_Required work_. In the listing below, every line with the word "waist" needs to be copied.

[Start of Attachment]

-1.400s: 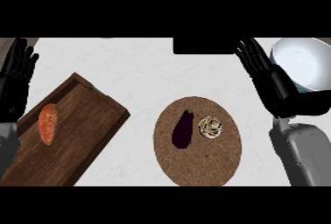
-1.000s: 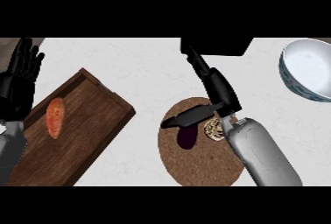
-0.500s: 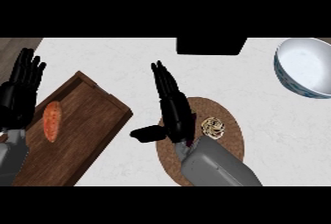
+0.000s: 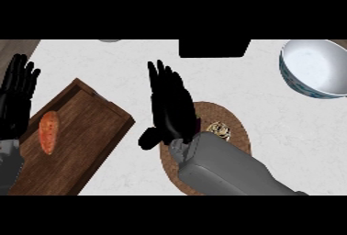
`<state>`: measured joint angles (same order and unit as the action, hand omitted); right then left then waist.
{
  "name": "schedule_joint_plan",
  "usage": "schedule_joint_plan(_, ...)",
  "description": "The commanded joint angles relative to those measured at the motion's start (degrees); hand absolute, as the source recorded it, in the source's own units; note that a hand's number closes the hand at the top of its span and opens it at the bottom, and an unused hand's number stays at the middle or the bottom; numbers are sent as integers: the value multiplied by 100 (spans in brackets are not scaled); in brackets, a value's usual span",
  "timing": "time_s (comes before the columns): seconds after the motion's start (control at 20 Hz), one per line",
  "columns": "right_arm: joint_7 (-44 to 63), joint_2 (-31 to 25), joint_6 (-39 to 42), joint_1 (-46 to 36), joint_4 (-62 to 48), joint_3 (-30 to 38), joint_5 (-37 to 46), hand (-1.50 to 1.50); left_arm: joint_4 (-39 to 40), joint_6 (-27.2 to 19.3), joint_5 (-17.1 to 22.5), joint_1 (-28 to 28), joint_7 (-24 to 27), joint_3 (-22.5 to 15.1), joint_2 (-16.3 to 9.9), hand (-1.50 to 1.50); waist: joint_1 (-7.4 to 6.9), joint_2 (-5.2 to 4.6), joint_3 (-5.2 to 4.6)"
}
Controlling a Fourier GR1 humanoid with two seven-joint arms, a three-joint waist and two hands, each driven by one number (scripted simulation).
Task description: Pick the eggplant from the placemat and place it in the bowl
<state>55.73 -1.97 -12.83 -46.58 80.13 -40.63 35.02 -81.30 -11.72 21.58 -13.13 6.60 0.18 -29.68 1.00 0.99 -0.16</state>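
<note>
White counter (image 4: 224, 73) fills the view, pale and lightly speckled, and no writing, label or brand shows anywhere on it or on the things it carries. Biggest piece on it is the dark wooden board (image 4: 88, 137), set at a slant toward the counter's near left corner, its lower end cut off by the view's edge. On the board lies an orange-red vegetable (image 4: 48, 132), long and tapered, close to the board's left side.

Next in size, the right forearm, grey, sweeps in from the lower edge and covers most of the round brown placemat (image 4: 238, 133) at the counter's near middle. Only the mat's right rim and a sliver at its left show. The right hand (image 4: 170, 108) is spread flat over the mat's upper left part, fingers straight and pointing toward the far edge, thumb out to the left, gripping nothing that can be seen.

The eggplant: only a thin dark purple strip (image 4: 197, 125) peeks out at the hand's right edge, on the placemat; the rest is hidden under the palm. Whether the palm touches it, cannot tell.

At the far right corner sits the bowl (image 4: 293, 78), white inside with a patterned blue outer wall, cut off by the view's right edge.

The left hand (image 4: 17, 98) shows at the left edge, open, fingers up, resting.

A black block (image 4: 213, 48) sits at the far edge, middle. Smallest: a round pale-and-brown patterned object (image 4: 220, 129) on the mat just right of the wrist, too small to identify.
</note>
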Motion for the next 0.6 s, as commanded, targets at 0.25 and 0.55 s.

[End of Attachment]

_Exercise result_.
`<state>`: measured joint angles (same order and unit as the action, hand omitted); right then left then waist.
  "columns": "right_arm: joint_7 (-44 to 63), joint_2 (-31 to 25), joint_6 (-39 to 42), joint_1 (-46 to 36), joint_4 (-62 to 48), joint_3 (-30 to 38), joint_5 (-37 to 46), hand (-1.50 to 1.50); left_arm: joint_4 (-39 to 40), joint_6 (-27.2 to 19.3), joint_5 (-17.1 to 22.5), joint_1 (-28 to 28), joint_7 (-24 to 27), joint_3 (-22.5 to 15.1), joint_2 (-16.3 to 9.9), hand (-1.50 to 1.50); waist: joint_1 (-7.4 to 6.9), joint_2 (-5.2 to 4.6), joint_3 (-5.2 to 4.6)"
Controlling a Fourier GR1 humanoid with two seven-joint arms, a three-joint waist and two hands, each driven by one number (scripted simulation).

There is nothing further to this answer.